Sitting on Nico’s old swing was what she first took to be a teenage girl. Dressed in baggy shorts, her hair scraped back beneath a green cotton bandana and thin freckled legs dangling down to scuffed trainers, she cut a pathetically frail figure.
Then Legs spotted a terrier in a matching bandana cocking a wonky leg on her sister’s begonias and realised its owner was Kizzy de la Mere.
As soon as Kizzy saw Legs, she burst into tears.
‘I’m so sorry to come unannounced, but I have to talk to you!’ she sobbed.
Legs could see her sister glaring at them through the kitchen windows.

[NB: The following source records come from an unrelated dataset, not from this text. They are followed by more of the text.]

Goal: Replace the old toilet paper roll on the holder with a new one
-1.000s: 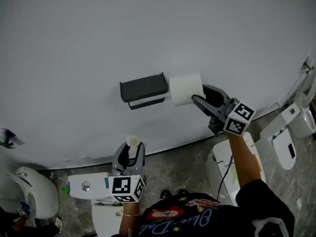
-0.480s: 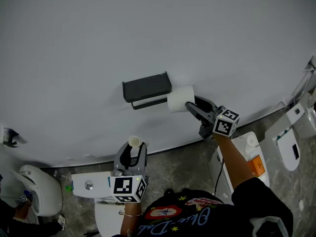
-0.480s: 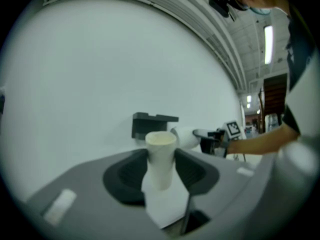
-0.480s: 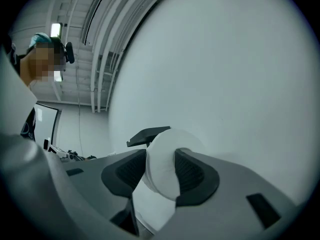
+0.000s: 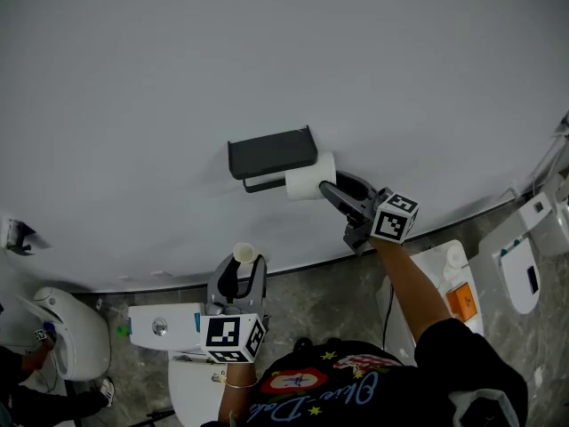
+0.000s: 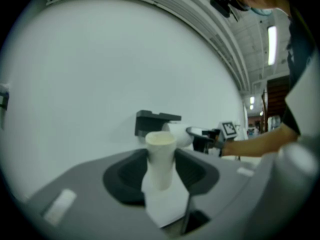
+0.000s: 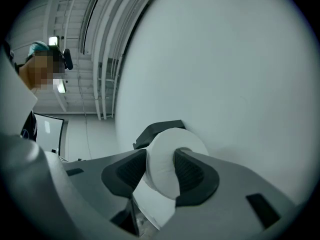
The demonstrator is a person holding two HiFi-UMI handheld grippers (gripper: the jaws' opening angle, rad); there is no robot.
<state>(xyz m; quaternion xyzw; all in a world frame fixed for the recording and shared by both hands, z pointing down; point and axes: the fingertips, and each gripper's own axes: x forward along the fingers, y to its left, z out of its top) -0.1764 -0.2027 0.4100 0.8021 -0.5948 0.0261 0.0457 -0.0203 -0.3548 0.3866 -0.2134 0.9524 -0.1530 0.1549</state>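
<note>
A dark wall holder point(image 5: 271, 152) with a flat shelf has a thin bar point(image 5: 264, 183) under it. The new white roll point(image 5: 309, 178) sits at the bar's right end, just below the shelf. My right gripper point(image 5: 331, 185) is shut on it, one jaw in the core hole and the other outside the roll point(image 7: 162, 169). Whether the bar has entered the roll I cannot tell. Lower down, my left gripper point(image 5: 242, 263) is shut on the old cardboard core point(image 5: 243, 253), held upright with a scrap of paper hanging from it point(image 6: 161, 159).
A white cistern point(image 5: 160, 327) with a round flush button stands below the left gripper. A toilet point(image 5: 71, 336) is at the far left. A white box with an orange patch point(image 5: 449, 287) and a white appliance point(image 5: 524, 269) stand on the right.
My right gripper has carried the new roll left and down, from beside the holder to the bar's right end. The left gripper with the core has stayed put.
</note>
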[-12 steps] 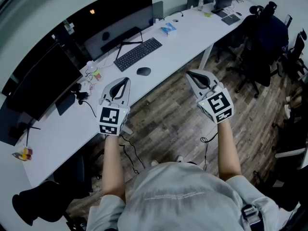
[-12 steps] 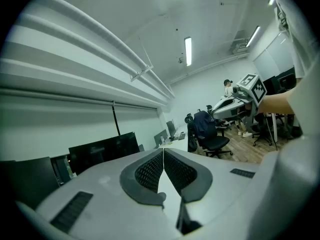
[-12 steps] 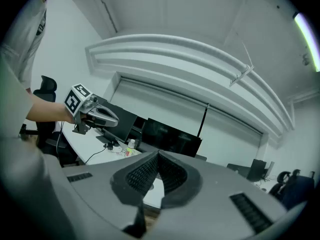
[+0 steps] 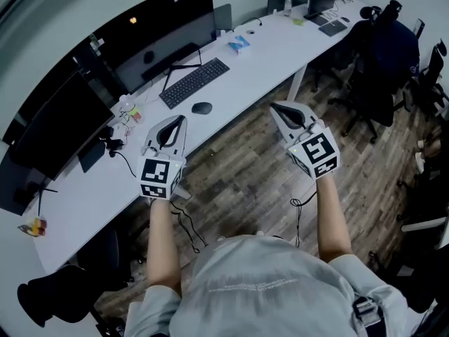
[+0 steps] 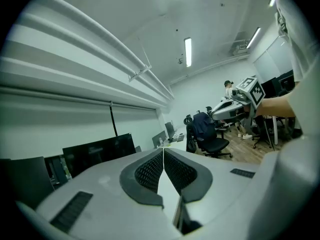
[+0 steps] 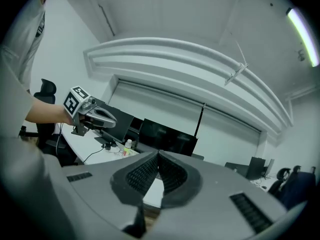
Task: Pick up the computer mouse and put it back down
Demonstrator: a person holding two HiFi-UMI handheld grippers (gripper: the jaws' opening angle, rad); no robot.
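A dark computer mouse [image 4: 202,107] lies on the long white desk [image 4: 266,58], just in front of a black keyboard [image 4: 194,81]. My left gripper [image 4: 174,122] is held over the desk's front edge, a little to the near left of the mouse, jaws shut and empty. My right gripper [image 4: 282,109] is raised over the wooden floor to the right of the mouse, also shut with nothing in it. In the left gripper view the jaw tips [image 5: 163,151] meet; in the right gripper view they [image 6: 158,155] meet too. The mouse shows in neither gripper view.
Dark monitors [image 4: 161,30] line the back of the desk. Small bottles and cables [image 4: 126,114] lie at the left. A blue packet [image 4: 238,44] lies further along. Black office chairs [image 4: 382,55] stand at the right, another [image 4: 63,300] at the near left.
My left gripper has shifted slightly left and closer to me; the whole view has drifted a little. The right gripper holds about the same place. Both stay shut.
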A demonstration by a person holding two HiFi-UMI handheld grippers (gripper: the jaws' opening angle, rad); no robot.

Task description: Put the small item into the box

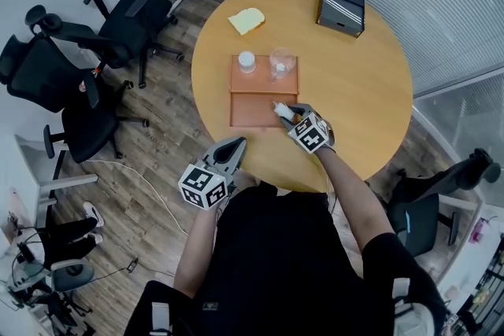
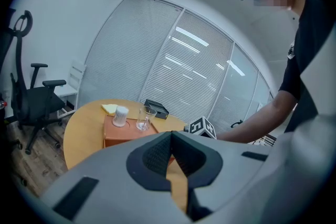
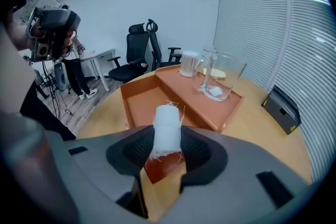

Feeling like a large sweaty banana in her yellow dress, she led the waif-like Kizzy to the bench behind the apple tree, out of sight of the house. It was a relief to know she was alive, at least, and hadn’t swum out to sea the night she disappeared, or been bumped off in a dastardly Protheroe conspiracy. She tried not to look at her watch too obviously.
‘I’ve been going demented with worry,’ Kizzy wailed. ‘Francis won’t s-speak to me or tell me what’s g-going on.’